At this stage, it’s important to rightsize the data to avoid overloading your prospect with information. It’s also important to be persuasive and authoritative here as well.
Cognitive load theory says learning falters when it demands too much working memory capacity. Here’s a quick breakdown of several neuroscience concepts salespeople can rely on to avoid overwhelming their prospects:
Choose data points that don’t require a complex foundation of pre-existing knowledge to avoid intrinsic load - Intrinsic load is low when the concept can be learned in isolation. For example, learning a list of words requires low intrinsic load, while learning the grammatical rules to connect those words requires high intrinsic load.
So, when possible, lighten the intrinsic load on your prospects. If you’ve run a slide full of ROI data by them, consider tackling a topic that’s easier to understand next. Or, tell a story with those ROI numbers. Pick one successful client and use their ROI numbers to prove your value.

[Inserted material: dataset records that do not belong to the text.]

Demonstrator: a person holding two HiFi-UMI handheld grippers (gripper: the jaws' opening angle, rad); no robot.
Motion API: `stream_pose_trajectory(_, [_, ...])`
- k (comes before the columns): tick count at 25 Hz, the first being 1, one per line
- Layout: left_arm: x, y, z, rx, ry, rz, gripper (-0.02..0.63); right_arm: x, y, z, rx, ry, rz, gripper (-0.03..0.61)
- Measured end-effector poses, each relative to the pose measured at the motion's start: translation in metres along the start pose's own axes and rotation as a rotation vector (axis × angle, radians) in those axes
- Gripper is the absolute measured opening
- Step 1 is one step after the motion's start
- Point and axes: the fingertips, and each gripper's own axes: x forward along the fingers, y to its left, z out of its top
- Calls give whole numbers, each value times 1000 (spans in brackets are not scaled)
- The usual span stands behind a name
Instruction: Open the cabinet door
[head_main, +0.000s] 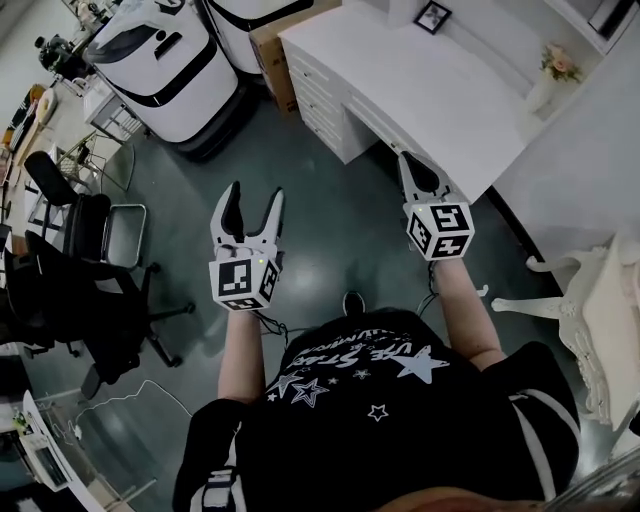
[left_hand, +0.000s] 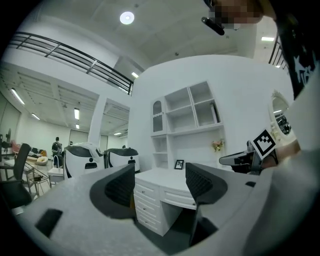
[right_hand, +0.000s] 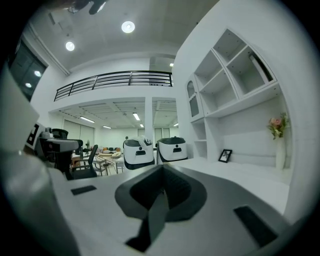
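The only cabinet door (left_hand: 157, 116) we can make out is a small arched panel. It sits at the top of the left column of the white shelf unit (left_hand: 192, 112) and, as far as we can tell, lies flush with its frame. That unit rises from the back of a white surface (head_main: 420, 80), which carries a framed picture (head_main: 432, 16) and a pale vase of flowers (head_main: 552, 75). A stack of drawers (head_main: 320, 95) stands under the surface's left end. We hold both claws in the air over the dark floor (head_main: 340, 240), well apart from the door and from the drawers. The left claw (head_main: 255, 195) is released, its jaws standing wide with nothing between them, and through the gap we see only the drawers beyond. The right claw (head_main: 408, 165) is clenched, its jaws pressed together on nothing, and it sits near the front edge of the surface. To the left of the drawers a cardboard box (head_main: 275, 50) stands on the floor beside two large white-and-black machines (head_main: 165, 70). Black office chairs (head_main: 80, 290) stand at the far left, and a white ornate chair (head_main: 590, 310) at the right edge.
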Motion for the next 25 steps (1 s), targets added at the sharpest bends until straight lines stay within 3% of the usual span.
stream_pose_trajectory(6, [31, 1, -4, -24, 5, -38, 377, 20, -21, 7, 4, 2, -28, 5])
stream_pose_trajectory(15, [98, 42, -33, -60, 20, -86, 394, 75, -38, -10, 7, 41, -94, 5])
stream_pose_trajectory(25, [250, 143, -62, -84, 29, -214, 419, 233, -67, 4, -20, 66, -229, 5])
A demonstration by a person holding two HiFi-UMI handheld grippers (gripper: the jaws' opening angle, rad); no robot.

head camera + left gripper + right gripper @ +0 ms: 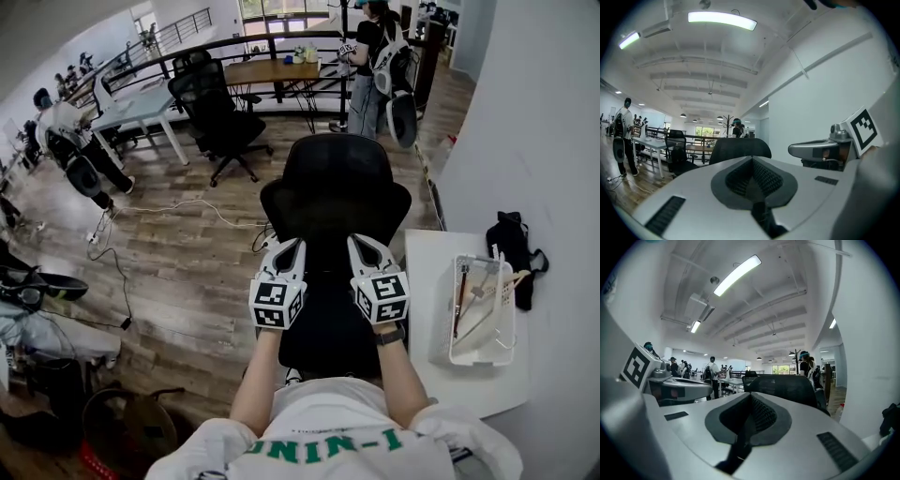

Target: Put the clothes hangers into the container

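Note:
A white wire container [450,323] stands on a small white table [424,272] at the right of the head view, with several clothes hangers [482,296] lying in it, wooden and metal. My left gripper [292,245] and right gripper [360,240] are held side by side over a black office chair [333,202], left of the table and apart from the container. Both point roughly level. The left gripper's [752,180] pads meet with nothing between them, and so do the right gripper's [749,417]. Each gripper view shows the other gripper beside it.
A black bag [512,246] lies at the table's far end against the white wall [544,122]. Beyond the chair are a wooden floor with cables [178,211], another black chair [217,112], desks and several people.

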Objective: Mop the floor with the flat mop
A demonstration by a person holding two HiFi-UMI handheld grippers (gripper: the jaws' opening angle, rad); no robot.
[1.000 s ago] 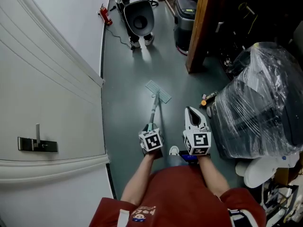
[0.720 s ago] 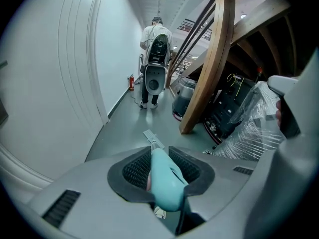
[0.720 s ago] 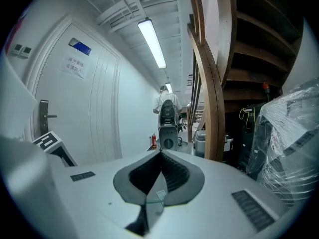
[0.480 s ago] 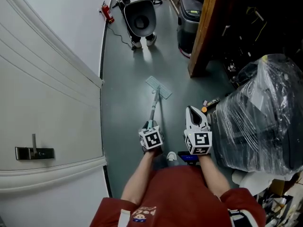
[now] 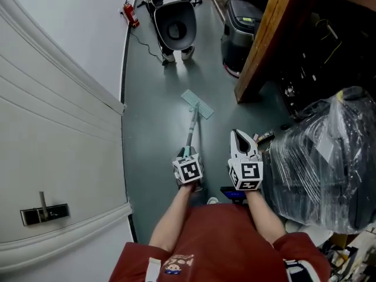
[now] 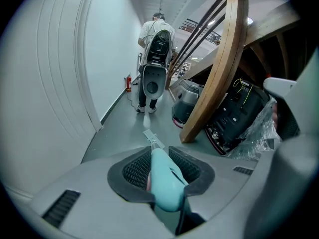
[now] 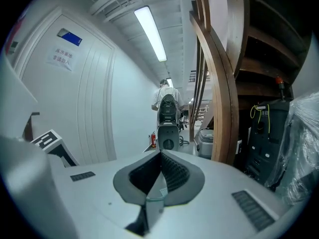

Explain how Le Jardin Landscaping Service had seen stagnant growth for nine months in a row before implementing your management system.
Once they onboarded, tell your prospect about the company’s double-digit growth for 12 consecutive months -- and how that allowed them to hire more landscape architects, growing their business and their revenue.
This is a far more compelling story than simply throwing a slide up that says, “Clients have seen an average of X% growth after implementing our management solution.”
Supplement your story with visuals to avoid extraneous load - Extraneous load refers to how you convey an idea. Are you using visuals in a presentation? Are you using descriptive language over a conference call? The latter demands greater extraneous cognitive load than simply showing a picture or short animation.
Consider this when building your demos. When possible, always use images in place of text. An image on the screen -- with your voice telling a story on top of it -- will make a compelling and memorable presentation for your prospects.
Break information into pieces so prospects can absorb the content and avoid germane load - Germane load is the degree to which the learner must interpret and classify new information.
Rightsizing information for buyers is only half of the battle; The second step is to select information that persuades. There are three types of data found to be extremely persuasive:
Strong evidence: In a recent study, participants in one group dramatically changed their preconceived opinions when presented with research-backed findings.
Supporting evidence: Sometimes a customer is not completely sold on a solution. In these cases, they’ve seen evidence that supports the value of the product -- but they’re not moving forward. Here, sales professionals need to provide a nudge; they must offer some additional but concise findings to move the customer over the line.
Authoritative evidence: Statistics can backfire. If a prospect forms an opinion, then sees questionable or incomplete statistics that support that same opinion, they may change course. The takeaway: ensure that the statistics represent sound science and come from reputable sources.
3. Leverage the data in a story
Good storytelling in sales follows a logical progression. While narratives differ across various industries, each adheres to the same core structure: You need the solution to fit seamlessly into the story.
Story structure keeps listeners engaged, because it moves. Don’t labor over one slide or portion of your pitch. Make your point, then move to the next piece. As Pulitzer Prize-winning author David Mamet explains, the basic format of a story is:
Once upon a time … (The business entered a new market.)
And then one day … (They started to grow and take market share.)
And just when it was going so well … (Unforeseen technical challenges upended customer implementations.)
When just at the last minute … (They partnered with a provider to rapidly fix the issues and scale.)
And they all lived happily ever after … (They reached ROI performance goals and improved customer satisfaction.)
The simplicity of this five-part format is its greatest feature. Why? Because business challenges — and solutions — are increasingly complex. Therefore, a simplified story structure keeps the discussion focused.